#### THE INPUT:
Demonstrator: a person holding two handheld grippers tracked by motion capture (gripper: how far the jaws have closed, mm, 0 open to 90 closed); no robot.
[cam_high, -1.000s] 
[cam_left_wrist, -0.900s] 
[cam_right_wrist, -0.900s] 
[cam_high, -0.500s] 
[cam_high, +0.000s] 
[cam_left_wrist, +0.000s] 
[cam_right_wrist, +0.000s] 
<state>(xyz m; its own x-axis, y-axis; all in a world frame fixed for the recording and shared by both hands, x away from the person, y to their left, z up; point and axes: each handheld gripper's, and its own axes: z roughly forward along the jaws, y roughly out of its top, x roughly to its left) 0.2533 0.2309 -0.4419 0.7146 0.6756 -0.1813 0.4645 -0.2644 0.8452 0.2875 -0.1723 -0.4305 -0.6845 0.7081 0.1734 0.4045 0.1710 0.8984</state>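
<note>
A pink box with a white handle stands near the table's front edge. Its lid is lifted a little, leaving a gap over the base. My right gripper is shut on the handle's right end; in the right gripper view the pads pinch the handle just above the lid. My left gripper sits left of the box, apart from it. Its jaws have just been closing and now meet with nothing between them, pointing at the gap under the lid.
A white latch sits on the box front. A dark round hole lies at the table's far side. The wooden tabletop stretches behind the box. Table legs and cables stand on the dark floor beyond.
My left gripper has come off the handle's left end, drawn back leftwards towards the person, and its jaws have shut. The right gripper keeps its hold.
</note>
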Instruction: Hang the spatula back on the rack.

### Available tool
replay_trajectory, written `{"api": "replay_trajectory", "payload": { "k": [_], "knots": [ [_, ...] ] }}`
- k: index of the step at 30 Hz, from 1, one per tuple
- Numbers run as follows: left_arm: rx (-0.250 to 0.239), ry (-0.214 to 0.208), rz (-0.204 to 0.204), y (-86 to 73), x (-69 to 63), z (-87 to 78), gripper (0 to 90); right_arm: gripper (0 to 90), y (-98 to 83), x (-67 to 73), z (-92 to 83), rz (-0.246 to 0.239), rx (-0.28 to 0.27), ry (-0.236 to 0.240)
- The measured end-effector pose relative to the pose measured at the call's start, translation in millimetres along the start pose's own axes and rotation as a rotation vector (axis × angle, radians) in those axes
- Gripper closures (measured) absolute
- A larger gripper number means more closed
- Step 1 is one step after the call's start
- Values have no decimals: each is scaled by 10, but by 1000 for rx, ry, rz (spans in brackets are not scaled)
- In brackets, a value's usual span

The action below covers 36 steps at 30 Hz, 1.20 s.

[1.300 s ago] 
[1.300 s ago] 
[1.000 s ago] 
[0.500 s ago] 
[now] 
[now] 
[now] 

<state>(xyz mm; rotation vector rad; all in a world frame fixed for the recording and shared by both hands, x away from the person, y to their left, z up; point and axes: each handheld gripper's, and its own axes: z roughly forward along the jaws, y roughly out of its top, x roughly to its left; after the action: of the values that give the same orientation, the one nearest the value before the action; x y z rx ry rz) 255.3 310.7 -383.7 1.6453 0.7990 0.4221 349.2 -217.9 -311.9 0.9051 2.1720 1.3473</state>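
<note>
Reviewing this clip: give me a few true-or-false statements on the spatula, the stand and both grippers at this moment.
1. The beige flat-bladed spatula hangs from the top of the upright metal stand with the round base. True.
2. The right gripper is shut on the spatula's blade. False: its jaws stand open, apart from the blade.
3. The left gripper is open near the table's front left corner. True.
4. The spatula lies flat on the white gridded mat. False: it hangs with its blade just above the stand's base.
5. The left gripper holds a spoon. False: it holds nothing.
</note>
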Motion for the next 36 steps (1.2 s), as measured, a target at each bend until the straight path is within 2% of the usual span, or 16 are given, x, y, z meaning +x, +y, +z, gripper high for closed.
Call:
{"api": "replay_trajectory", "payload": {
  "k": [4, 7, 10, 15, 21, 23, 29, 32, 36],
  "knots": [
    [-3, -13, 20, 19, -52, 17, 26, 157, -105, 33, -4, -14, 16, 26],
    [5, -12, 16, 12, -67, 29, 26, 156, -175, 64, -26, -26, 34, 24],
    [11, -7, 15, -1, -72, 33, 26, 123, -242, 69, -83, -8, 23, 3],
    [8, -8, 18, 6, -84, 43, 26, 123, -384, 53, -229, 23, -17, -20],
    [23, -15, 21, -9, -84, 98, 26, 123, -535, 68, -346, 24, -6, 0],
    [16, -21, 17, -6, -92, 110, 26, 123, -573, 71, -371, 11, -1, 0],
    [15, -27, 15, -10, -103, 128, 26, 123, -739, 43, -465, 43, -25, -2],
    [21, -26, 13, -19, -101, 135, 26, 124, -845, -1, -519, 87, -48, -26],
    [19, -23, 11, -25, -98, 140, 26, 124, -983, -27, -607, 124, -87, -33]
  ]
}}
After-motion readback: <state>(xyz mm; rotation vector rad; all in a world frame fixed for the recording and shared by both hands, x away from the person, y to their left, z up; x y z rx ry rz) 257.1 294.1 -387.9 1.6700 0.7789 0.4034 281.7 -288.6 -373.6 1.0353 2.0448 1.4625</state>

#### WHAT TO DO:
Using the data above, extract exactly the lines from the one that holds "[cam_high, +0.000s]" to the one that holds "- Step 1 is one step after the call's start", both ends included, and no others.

#### SOLUTION FOR THIS PROBLEM:
[cam_high, +0.000s] 
[cam_left_wrist, +0.000s] 
[cam_right_wrist, +0.000s] 
<state>(xyz m; its own x-axis, y-axis; all in a world frame fixed for the recording and shared by both hands, x away from the person, y to their left, z up; point and axes: each handheld gripper's, and its own axes: z roughly forward along the jaws, y roughly out of its top, x roughly to its left) 0.2533 0.2309 -0.4419 0.7146 0.6756 -0.1813 0.4645 -0.2644 0.8452 0.2875 -0.1723 -0.4305 -0.6845 0.7081 0.1734 0.4045 0.1710 0.8984</state>
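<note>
A pink box with a white handle stands near the table's front edge. Its lid is lifted a little, leaving a gap over the base. My right gripper is shut on the handle's right end; in the right gripper view the pads pinch the handle just above the lid. My left gripper sits left of the box, apart from it. Its jaws have just been closing and now meet with nothing between them, pointing at the gap under the lid.
A white latch sits on the box front. A dark round hole lies at the table's far side. The wooden tabletop stretches behind the box. Table legs and cables stand on the dark floor beyond.
My left gripper has come off the handle's left end, drawn back leftwards towards the person, and its jaws have shut. The right gripper keeps its hold.
</note>
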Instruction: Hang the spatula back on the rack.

### Available tool
replay_trajectory, written `{"api": "replay_trajectory", "payload": { "k": [_], "knots": [ [_, ...] ] }}`
- k: index of the step at 30 Hz, from 1, one per tuple
- Numbers run as follows: left_arm: rx (-0.250 to 0.239), ry (-0.214 to 0.208), rz (-0.204 to 0.204), y (-86 to 73), x (-69 to 63), z (-87 to 78), gripper (0 to 90); right_arm: gripper (0 to 90), y (-98 to 83), x (-67 to 73), z (-92 to 83), rz (-0.246 to 0.239), rx (-0.28 to 0.27), ry (-0.236 to 0.240)
- The measured end-effector pose relative to the pose measured at the call's start, translation in millimetres along the start pose's own axes and rotation as a rotation vector (axis × angle, radians) in those axes
- Gripper closures (measured) absolute
- A larger gripper number means more closed
- Step 1 is one step after the call's start

The exercise is complete with this answer.